Ruling heralds the end of that confusing mess of charging cables

Fishing through drawers to find the right charging cable may soon become a thing of the past, once a new ruling from the European Union (EU) comes into effect.

From 2024, all smartphones, tablets, cameras, headphones, portable speakers and handheld video game devices will need to use the standard USB-C charging port if they are to be sold in the EU. Laptops will join the list from 2025.

This may sound like just another boring technical ruling from the other side of the world, but the legislation may have consequences reaching much further than Europe’s borders.

It could mean the end of proprietary charging cables and ports, such as Apple’s iPhone Lightning cable and brand-specific laptop charging cables.

Read: How to fix cracked iPhone screens and tired batteries

Manufacturing separate ‘EU-specific’ models of every device would be prohibitively expensive, and companies are unlikely to do it. Abandoning the EU market altogether is also not an option, not with over 447 million potential customers in some of the wealthiest nations on earth.

Changing all device sold everywhere to the standard USB-C cable would make the most economic sense for tech companies.

Just think, soon when borrowing a phone charger at a friend’s house, you won’t need to ask if they use an iPhone or an Android phone. You’ll be able to charge your laptop using any charging cable you can find, no matter what brand it is.

No longer will you need to have drawers full of anonymous cables for devices you’ve long disposed of, and can’t recall exactly what the cable was for.

Read: Are you killing your smartphone?

The EU says it is implementing the changes principally to reduce e-waste, but also to make it easier for consumers to switch brands and products whenever they wish.

“The new requirements will ultimately contribute to the reuse of chargers and help consumers to save €250 million a year on unnecessary charger purchases,” the EU says in a statement.

“The new measures are expected to generate environmental benefits by reducing greenhouse gas emissions of approximately 180ktCO2e [kilotonnes of carbon dioxide or equivalent] yearly and reducing e-waste by almost a thousand tonnes yearly.”

Tech giants have predictably responded negatively to the news, with Apple calling the move “anti-consumer” and claiming it would actually increase e-waste.

Read: Low-tech mobile phones designed for older citizens

“We remain concerned that strict regulation mandating just one type of connector stifles innovation rather than encouraging it, which in turn will harm consumers in Europe and around the world,” Apple says.

Ben Wood, chief analyst at CCS Insight, told The Guardian the announcement amounts to a “non-issue” for Apple as the firm already uses USB-C on a number of its products.

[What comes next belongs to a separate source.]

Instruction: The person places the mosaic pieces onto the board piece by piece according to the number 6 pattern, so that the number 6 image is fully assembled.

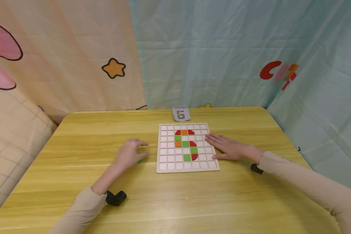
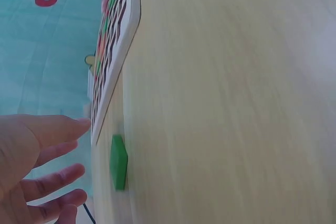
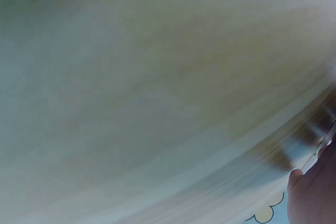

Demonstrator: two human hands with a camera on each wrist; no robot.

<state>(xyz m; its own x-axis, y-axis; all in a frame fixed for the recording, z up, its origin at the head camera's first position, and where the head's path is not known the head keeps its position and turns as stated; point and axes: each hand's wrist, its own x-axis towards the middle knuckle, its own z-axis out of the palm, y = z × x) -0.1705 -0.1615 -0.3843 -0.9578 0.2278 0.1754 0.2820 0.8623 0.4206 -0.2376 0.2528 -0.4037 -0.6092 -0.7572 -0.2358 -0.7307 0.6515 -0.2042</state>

“Having one common charging standard would be a victory for common sense in the eyes of consumers,” he said.

“Although Apple has made a strong argument for it keeping its Lightning connector … some of its products, including Mac and iPad Pro, now support USB-C.

“Hopefully, it will eventually become a non-issue if Apple keeps adding USB-C to more devices, and that means ultimately we could see USB-C coming to iPhone.”

There are already reports that Apple is indeed working on a USB-C iPhone model, so hopefully a future free of cluttered cables is not too far away.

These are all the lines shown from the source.